§ TASK DESCRIPTION:
Your output should be the lines from the start of the data through the line containing "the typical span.", exactly and nothing more.

= Beginning of Section =

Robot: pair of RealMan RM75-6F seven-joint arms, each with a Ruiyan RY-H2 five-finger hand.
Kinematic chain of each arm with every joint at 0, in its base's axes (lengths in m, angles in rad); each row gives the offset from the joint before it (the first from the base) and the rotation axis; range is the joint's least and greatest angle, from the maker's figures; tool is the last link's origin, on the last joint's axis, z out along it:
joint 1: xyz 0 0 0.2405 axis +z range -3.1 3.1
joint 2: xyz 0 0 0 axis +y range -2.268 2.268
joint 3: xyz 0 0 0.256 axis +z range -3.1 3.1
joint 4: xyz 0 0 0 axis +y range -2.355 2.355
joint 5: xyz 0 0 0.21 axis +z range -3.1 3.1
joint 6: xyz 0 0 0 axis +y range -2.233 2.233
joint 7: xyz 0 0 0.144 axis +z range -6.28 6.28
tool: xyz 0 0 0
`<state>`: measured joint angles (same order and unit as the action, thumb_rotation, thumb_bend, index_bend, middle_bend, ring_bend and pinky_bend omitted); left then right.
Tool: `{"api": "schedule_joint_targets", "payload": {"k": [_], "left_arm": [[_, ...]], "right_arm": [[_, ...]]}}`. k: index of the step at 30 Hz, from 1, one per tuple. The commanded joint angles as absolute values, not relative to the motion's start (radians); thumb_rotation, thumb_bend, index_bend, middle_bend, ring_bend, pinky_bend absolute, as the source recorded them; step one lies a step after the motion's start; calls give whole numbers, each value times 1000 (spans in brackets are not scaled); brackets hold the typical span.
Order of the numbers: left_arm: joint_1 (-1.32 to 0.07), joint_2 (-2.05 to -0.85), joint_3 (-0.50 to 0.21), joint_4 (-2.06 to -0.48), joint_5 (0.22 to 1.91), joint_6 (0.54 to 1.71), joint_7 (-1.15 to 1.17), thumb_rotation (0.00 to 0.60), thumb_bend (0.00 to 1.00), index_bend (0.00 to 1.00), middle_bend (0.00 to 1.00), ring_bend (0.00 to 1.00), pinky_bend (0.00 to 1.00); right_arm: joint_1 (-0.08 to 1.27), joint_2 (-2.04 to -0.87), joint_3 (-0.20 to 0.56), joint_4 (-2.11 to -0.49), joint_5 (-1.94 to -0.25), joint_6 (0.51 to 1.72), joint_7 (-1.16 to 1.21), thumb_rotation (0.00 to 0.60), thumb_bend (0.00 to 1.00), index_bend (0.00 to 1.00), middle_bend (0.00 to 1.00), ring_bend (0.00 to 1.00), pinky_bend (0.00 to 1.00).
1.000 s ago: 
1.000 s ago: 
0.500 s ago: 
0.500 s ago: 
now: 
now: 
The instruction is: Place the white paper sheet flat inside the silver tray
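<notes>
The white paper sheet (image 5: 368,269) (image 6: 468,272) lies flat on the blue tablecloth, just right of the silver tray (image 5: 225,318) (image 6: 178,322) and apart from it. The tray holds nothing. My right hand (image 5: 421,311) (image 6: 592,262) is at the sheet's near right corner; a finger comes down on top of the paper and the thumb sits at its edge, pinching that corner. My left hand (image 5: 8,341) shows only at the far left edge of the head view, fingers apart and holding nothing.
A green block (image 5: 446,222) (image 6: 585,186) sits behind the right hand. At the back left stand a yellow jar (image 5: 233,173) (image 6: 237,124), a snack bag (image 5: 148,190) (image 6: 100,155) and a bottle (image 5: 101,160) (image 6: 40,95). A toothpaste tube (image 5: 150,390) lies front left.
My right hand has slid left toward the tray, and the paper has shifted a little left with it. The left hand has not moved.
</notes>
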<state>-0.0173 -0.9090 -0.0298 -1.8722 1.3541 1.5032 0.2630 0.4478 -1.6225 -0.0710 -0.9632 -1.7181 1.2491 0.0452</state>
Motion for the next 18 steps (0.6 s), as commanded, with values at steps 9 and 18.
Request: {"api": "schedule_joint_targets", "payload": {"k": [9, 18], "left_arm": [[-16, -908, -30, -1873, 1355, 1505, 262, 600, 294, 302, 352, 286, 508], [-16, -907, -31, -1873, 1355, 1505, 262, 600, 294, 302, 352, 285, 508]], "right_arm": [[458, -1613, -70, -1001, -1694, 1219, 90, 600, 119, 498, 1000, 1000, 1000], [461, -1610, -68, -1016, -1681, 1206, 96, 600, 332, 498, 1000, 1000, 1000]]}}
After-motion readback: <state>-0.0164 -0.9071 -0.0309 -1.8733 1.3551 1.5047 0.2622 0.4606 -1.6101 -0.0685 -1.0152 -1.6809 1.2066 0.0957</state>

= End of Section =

§ ANSWER SECTION:
Robot: pair of RealMan RM75-6F seven-joint arms, each with a Ruiyan RY-H2 five-finger hand.
Kinematic chain of each arm with every joint at 0, in its base's axes (lengths in m, angles in rad); each row gives the offset from the joint before it (the first from the base) and the rotation axis; range is the joint's least and greatest angle, from the maker's figures; tool is the last link's origin, on the last joint's axis, z out along it:
joint 1: xyz 0 0 0.2405 axis +z range -3.1 3.1
joint 2: xyz 0 0 0 axis +y range -2.268 2.268
joint 3: xyz 0 0 0.256 axis +z range -3.1 3.1
joint 4: xyz 0 0 0 axis +y range -2.355 2.355
joint 5: xyz 0 0 0.21 axis +z range -3.1 3.1
joint 6: xyz 0 0 0 axis +y range -2.233 2.233
joint 7: xyz 0 0 0.144 axis +z range -6.28 6.28
tool: xyz 0 0 0
`<state>`: measured joint angles (same order and unit as the action, thumb_rotation, thumb_bend, index_bend, middle_bend, ring_bend and pinky_bend omitted); left then right.
Tool: `{"api": "schedule_joint_targets", "payload": {"k": [_], "left_arm": [[_, ...]], "right_arm": [[_, ...]]}}`. k: index of the step at 30 Hz, from 1, one per tuple. The commanded joint angles as absolute values, not relative to the motion's start (radians); thumb_rotation, thumb_bend, index_bend, middle_bend, ring_bend, pinky_bend absolute, as the source recorded them; step one lies a step after the motion's start; calls give whole numbers, each value times 1000 (spans in brackets are not scaled); brackets hold the typical span.

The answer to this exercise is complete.